Collected data

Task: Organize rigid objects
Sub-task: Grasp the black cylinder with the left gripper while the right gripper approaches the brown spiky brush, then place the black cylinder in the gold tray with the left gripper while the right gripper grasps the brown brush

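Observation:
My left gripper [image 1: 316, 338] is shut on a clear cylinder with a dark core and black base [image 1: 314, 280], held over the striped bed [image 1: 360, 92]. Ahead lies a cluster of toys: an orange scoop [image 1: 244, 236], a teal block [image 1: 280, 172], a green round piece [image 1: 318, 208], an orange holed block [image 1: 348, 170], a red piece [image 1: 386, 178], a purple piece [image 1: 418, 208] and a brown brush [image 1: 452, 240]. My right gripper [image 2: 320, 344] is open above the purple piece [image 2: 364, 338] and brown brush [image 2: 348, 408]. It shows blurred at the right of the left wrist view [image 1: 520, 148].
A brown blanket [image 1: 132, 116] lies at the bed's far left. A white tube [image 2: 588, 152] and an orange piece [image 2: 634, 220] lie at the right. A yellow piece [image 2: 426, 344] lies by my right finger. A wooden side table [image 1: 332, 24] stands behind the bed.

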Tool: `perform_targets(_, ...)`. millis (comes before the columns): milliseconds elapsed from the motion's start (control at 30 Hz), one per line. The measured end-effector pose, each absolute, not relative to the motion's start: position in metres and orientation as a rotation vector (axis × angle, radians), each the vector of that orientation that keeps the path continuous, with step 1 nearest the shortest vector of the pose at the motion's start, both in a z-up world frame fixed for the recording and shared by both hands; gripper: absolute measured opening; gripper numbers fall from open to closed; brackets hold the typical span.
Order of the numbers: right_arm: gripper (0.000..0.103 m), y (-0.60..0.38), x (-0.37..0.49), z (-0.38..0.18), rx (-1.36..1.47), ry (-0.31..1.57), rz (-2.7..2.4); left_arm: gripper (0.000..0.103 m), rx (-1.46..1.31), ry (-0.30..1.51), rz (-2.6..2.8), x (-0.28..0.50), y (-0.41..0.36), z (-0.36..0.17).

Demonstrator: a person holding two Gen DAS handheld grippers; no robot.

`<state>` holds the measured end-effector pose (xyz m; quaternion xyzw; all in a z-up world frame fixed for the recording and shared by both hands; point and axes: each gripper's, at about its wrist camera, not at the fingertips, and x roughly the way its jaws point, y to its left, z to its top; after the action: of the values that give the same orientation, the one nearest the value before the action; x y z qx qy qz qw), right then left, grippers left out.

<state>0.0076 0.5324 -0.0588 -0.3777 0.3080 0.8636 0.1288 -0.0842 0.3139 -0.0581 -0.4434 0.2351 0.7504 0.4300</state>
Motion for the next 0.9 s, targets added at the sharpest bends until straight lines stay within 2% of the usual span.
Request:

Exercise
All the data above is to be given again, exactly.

Solution
Task: Organize rigid objects
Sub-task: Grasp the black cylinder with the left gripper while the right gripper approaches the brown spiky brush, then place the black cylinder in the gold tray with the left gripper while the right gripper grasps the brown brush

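Observation:
My left gripper [image 1: 316, 338] is shut on a clear cylinder with a dark core and black base [image 1: 314, 280], held over the striped bed [image 1: 360, 92]. Ahead lies a cluster of toys: an orange scoop [image 1: 244, 236], a teal block [image 1: 280, 172], a green round piece [image 1: 318, 208], an orange holed block [image 1: 348, 170], a red piece [image 1: 386, 178], a purple piece [image 1: 418, 208] and a brown brush [image 1: 452, 240]. My right gripper [image 2: 320, 344] is open above the purple piece [image 2: 364, 338] and brown brush [image 2: 348, 408]. It shows blurred at the right of the left wrist view [image 1: 520, 148].
A brown blanket [image 1: 132, 116] lies at the bed's far left. A white tube [image 2: 588, 152] and an orange piece [image 2: 634, 220] lie at the right. A yellow piece [image 2: 426, 344] lies by my right finger. A wooden side table [image 1: 332, 24] stands behind the bed.
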
Tool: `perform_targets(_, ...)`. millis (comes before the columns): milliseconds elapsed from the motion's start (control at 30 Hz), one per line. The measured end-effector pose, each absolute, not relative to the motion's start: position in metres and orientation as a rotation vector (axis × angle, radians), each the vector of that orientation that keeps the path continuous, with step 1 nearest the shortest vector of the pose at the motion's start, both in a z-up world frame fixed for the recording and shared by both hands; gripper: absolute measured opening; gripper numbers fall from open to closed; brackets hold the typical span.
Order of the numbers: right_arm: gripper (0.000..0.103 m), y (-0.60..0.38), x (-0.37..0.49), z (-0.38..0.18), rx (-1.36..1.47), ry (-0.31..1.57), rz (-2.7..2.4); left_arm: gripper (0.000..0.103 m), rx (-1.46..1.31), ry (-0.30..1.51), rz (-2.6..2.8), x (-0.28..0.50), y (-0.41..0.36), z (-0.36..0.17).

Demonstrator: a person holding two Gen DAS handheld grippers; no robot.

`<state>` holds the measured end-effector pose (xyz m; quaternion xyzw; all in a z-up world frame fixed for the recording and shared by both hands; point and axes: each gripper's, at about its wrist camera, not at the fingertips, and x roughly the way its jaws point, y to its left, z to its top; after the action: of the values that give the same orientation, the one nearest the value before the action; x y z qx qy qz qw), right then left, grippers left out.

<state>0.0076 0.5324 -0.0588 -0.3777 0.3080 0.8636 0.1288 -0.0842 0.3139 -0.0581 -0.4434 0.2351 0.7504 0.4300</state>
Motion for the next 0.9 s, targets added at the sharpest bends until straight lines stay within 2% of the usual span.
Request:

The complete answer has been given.